Star Spangled Banner - 7/1/2012
Our American flag is obviously the symbol of our country but it has come to remind us of every man and woman who has fought for the freedom that we enjoy. The emotions that are stirred by images of our flag can run from happiness to sadness to even anger and everything in between.
Most of us learned basic flag etiquette when we were young but occasionally, it is a good idea to review the procedures so that we treat the flag with the respect that it deserves.
- The U.S. flag should not be flown at night unless a light is shown on it.
- The flag should never touch the ground.
- The U.S. flag should not be flown upside down except as a distress signal.
- A U.S. flag should be displayed at the peak of the staff unless the flag is at half-staff.
- When displaying multiple flags of a state, community or society on the same flagpole, the U.S. flag must always be on top.

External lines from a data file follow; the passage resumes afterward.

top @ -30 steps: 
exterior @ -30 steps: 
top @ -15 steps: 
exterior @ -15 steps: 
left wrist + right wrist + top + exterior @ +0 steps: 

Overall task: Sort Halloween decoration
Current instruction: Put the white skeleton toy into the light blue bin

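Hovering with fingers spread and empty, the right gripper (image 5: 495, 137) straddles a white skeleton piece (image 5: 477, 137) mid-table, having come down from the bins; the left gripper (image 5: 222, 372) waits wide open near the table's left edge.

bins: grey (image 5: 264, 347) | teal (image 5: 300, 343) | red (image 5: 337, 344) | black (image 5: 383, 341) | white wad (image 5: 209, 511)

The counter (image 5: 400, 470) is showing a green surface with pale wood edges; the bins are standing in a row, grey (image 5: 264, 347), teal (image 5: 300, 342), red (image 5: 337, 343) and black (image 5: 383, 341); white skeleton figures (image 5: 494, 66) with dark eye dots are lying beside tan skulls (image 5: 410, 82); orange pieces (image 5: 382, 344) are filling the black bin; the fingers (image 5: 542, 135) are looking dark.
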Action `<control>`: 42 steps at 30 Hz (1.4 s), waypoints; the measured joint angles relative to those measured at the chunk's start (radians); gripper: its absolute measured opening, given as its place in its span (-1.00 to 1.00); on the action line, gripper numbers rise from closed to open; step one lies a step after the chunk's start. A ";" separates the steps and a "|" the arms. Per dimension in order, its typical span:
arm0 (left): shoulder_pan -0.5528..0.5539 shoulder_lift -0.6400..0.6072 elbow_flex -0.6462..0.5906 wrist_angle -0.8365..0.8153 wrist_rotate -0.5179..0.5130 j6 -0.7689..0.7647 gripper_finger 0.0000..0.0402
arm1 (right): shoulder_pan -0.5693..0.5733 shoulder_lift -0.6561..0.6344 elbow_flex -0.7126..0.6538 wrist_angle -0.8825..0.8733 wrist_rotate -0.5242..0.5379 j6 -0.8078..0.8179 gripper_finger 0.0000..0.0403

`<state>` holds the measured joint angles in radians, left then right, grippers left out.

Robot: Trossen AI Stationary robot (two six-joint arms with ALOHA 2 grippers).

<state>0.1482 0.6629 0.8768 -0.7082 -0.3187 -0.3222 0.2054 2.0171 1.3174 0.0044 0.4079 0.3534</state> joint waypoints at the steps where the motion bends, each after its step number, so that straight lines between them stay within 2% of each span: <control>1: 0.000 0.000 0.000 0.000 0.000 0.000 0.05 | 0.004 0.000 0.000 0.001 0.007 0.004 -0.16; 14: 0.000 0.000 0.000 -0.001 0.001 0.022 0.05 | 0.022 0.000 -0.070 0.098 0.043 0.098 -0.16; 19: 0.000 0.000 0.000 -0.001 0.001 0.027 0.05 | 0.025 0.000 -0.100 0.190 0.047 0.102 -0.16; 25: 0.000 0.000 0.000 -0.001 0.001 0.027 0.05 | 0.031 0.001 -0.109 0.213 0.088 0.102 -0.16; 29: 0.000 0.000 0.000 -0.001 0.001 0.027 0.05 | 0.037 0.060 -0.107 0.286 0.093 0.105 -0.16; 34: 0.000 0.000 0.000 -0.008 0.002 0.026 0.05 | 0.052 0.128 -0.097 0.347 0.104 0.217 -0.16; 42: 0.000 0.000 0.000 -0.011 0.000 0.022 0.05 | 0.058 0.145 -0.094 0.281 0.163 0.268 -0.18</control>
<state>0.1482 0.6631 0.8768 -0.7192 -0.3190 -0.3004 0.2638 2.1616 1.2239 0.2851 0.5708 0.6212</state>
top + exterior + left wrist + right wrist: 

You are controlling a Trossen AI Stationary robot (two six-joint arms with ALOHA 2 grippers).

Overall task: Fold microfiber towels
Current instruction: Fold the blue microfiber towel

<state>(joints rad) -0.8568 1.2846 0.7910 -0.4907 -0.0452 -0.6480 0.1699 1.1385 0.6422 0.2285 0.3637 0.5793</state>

- When flown with flags of states, communities or societies on separate flag poles which are of the same height and in a straight line, the flag of the United States is always placed in the position of honor - to its own right. No flag should be higher or larger that the U.S. flag. The U.S. flag is always the first flag raised and the last to be lowered.
- When the U.S. flag is flown with those of other countries, each flag should be the same size and must be on separate poles of the same height. Ideally, the flags should be raised and lowered simultaneously.